Data section section start

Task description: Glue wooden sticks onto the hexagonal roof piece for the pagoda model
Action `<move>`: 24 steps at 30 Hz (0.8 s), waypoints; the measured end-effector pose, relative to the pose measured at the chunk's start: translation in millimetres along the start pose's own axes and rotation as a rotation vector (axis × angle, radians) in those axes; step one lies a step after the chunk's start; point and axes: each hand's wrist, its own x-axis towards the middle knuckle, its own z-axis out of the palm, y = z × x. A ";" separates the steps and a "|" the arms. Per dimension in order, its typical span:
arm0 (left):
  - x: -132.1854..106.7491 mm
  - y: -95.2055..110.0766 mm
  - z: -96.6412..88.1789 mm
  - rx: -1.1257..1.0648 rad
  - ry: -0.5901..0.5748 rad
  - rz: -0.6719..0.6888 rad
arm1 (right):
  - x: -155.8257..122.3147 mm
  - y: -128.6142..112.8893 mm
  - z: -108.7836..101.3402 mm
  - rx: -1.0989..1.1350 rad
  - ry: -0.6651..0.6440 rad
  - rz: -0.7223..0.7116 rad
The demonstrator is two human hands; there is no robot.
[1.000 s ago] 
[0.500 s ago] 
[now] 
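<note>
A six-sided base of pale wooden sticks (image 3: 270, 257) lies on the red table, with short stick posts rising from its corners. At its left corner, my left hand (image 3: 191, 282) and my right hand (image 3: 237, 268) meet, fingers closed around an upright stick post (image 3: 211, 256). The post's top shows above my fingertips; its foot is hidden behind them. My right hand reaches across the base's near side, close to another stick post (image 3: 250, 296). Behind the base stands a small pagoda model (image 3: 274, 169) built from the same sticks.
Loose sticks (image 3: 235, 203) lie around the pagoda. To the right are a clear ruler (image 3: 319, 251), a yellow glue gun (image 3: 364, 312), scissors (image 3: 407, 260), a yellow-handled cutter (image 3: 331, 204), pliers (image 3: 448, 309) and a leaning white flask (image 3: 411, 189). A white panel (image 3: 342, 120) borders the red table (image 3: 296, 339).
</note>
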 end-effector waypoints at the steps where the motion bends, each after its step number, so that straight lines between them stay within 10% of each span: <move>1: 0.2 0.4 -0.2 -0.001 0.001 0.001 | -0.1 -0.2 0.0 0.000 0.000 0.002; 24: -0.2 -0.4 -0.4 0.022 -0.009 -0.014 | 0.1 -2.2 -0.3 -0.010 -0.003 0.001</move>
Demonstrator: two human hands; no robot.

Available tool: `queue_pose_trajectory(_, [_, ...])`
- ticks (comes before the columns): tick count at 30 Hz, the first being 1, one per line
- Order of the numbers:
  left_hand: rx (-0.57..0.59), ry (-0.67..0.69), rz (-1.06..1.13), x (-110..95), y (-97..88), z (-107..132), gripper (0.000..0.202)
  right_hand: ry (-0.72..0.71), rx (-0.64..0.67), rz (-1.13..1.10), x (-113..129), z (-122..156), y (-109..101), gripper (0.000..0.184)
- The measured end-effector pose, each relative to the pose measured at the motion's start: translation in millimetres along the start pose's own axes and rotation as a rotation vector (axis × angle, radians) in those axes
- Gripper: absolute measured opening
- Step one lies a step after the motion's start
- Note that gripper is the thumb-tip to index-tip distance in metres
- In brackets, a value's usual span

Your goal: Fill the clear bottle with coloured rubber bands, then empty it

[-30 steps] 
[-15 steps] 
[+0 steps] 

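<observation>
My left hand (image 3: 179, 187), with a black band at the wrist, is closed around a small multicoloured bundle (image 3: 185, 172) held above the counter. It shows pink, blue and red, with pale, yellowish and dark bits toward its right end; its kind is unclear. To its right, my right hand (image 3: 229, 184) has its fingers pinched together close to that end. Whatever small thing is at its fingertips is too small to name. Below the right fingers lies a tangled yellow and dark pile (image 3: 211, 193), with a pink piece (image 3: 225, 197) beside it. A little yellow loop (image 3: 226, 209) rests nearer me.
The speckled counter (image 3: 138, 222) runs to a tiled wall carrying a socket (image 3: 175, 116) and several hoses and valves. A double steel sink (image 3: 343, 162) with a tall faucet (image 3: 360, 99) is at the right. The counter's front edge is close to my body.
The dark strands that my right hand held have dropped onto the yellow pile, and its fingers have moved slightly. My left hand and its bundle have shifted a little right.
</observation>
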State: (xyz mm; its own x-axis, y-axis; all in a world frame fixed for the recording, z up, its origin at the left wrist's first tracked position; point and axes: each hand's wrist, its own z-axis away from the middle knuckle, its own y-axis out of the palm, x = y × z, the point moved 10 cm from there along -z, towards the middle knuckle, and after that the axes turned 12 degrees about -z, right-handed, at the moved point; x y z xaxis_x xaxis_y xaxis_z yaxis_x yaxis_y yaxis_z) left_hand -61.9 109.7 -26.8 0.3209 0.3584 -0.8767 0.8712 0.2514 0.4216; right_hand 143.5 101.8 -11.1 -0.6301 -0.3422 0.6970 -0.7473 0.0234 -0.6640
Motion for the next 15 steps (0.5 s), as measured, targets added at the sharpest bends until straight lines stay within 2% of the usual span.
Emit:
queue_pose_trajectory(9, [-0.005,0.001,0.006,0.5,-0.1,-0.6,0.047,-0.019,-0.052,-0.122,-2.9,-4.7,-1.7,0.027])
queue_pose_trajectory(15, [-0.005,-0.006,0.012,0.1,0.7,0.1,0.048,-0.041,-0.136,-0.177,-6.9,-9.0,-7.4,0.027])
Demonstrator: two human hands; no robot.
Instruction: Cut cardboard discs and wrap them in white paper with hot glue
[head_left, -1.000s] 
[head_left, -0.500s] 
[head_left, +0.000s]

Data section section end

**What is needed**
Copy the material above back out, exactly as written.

**Answer box**
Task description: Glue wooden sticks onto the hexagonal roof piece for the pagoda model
Action `<move>`: 24 steps at 30 Hz (0.8 s), waypoints; the measured end-effector pose, relative to the pose measured at the chunk's start: translation in millimetres along the start pose's own axes and rotation as a rotation vector (axis × angle, radians) in those axes; step one lies a step after the chunk's start; point and axes: each hand's wrist, its own x-axis towards the middle knuckle, its own z-axis out of the palm, y = z × x. A ";" separates the steps and a "|" the arms. Per dimension in order, its typical span:
arm0 (left):
  - x: -132.1854..106.7491 mm
  - y: -95.2055..110.0766 mm
  - z: -96.6412..88.1789 mm
  - rx: -1.1257..1.0648 rad
  - ry: -0.5901..0.5748 rad
  - rz: -0.6719..0.6888 rad
arm1 (right):
  - x: -155.8257..122.3147 mm
  - y: -128.6142..112.8893 mm
  - z: -108.7836..101.3402 mm
  - rx: -1.0989..1.1350 rad
  - ry: -0.6651..0.6440 rad
  - rz: -0.7223..0.7116 rad
The demonstrator is two human hands; there is no robot.
[1.000 s ago] 
[0.500 s ago] 
[now] 
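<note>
A six-sided base of pale wooden sticks (image 3: 270, 257) lies on the red table, with short stick posts rising from its corners. At its left corner, my left hand (image 3: 191, 282) and my right hand (image 3: 237, 268) meet, fingers closed around an upright stick post (image 3: 211, 256). The post's top shows above my fingertips; its foot is hidden behind them. My right hand reaches across the base's near side, close to another stick post (image 3: 250, 296). Behind the base stands a small pagoda model (image 3: 274, 169) built from the same sticks.
Loose sticks (image 3: 235, 203) lie around the pagoda. To the right are a clear ruler (image 3: 319, 251), a yellow glue gun (image 3: 364, 312), scissors (image 3: 407, 260), a yellow-handled cutter (image 3: 331, 204), pliers (image 3: 448, 309) and a leaning white flask (image 3: 411, 189). A white panel (image 3: 342, 120) borders the red table (image 3: 296, 339).
</note>
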 end-effector waypoints at the steps where the motion bends, each after its step number, so that straight lines between them stay within 10% of each span: <move>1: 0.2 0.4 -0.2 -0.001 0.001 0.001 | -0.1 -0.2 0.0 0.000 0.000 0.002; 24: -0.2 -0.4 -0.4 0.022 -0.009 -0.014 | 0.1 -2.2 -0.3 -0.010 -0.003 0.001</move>
Demonstrator: two human hands; no robot.

Available tool: `queue_pose_trajectory(_, [_, ...])`
- ticks (comes before the columns): tick count at 30 Hz, the first being 1, one per line
- Order of the numbers:
  left_hand: rx (-0.57..0.59), ry (-0.67..0.69), rz (-1.06..1.13), x (-110..95), y (-97..88), z (-107..132), gripper (0.000..0.202)
  right_hand: ry (-0.72..0.71), rx (-0.64..0.67), rz (-1.13..1.10), x (-113..129), z (-122..156), y (-109..101), gripper (0.000..0.184)
- The measured end-effector pose, each relative to the pose measured at the motion's start: translation in millimetres along the start pose's own axes and rotation as a rotation vector (axis × angle, radians) in those axes
- Gripper: absolute measured opening
- Step one lies a step after the motion's start
- Note that gripper is the thumb-tip to index-tip distance in metres
- In brackets, a value's usual span

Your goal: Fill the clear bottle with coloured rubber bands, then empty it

[-30 steps] 
[-15 steps] 
[+0 steps] 

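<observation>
My left hand (image 3: 179, 187), with a black band at the wrist, is closed around a small multicoloured bundle (image 3: 185, 172) held above the counter. It shows pink, blue and red, with pale, yellowish and dark bits toward its right end; its kind is unclear. To its right, my right hand (image 3: 229, 184) has its fingers pinched together close to that end. Whatever small thing is at its fingertips is too small to name. Below the right fingers lies a tangled yellow and dark pile (image 3: 211, 193), with a pink piece (image 3: 225, 197) beside it. A little yellow loop (image 3: 226, 209) rests nearer me.
The speckled counter (image 3: 138, 222) runs to a tiled wall carrying a socket (image 3: 175, 116) and several hoses and valves. A double steel sink (image 3: 343, 162) with a tall faucet (image 3: 360, 99) is at the right. The counter's front edge is close to my body.
The dark strands that my right hand held have dropped onto the yellow pile, and its fingers have moved slightly. My left hand and its bundle have shifted a little right.
</observation>
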State: (xyz mm; its own x-axis, y-axis; all in a world frame fixed for the recording, z up, its origin at the left wrist's first tracked position; point and axes: each hand's wrist, its own z-axis away from the middle knuckle, its own y-axis out of the palm, x = y × z, the point moved 10 cm from there along -z, towards the middle knuckle, and after that the axes turned 12 degrees about -z, right-handed, at the moved point; x y z xaxis_x xaxis_y xaxis_z yaxis_x yaxis_y yaxis_z) left_hand -61.9 109.7 -26.8 0.3209 0.3584 -0.8767 0.8712 0.2514 0.4216; right_hand 143.5 101.8 -11.1 -0.6301 -0.3422 0.6970 -0.7473 0.0234 -0.6640
Motion for the next 15 steps (0.5 s), as measured, targets added at the sharpest bends until straight lines stay within 2% of the usual span.
Emit:
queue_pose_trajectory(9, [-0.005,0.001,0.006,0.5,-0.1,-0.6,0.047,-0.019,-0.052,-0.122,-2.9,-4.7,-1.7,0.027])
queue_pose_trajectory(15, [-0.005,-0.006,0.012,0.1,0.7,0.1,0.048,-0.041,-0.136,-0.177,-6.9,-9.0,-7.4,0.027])
Demonstrator: two human hands; no robot.
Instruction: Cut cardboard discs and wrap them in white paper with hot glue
[head_left, -1.000s] 
[head_left, -0.500s] 
[head_left, +0.000s]

Work on this exercise has concluded.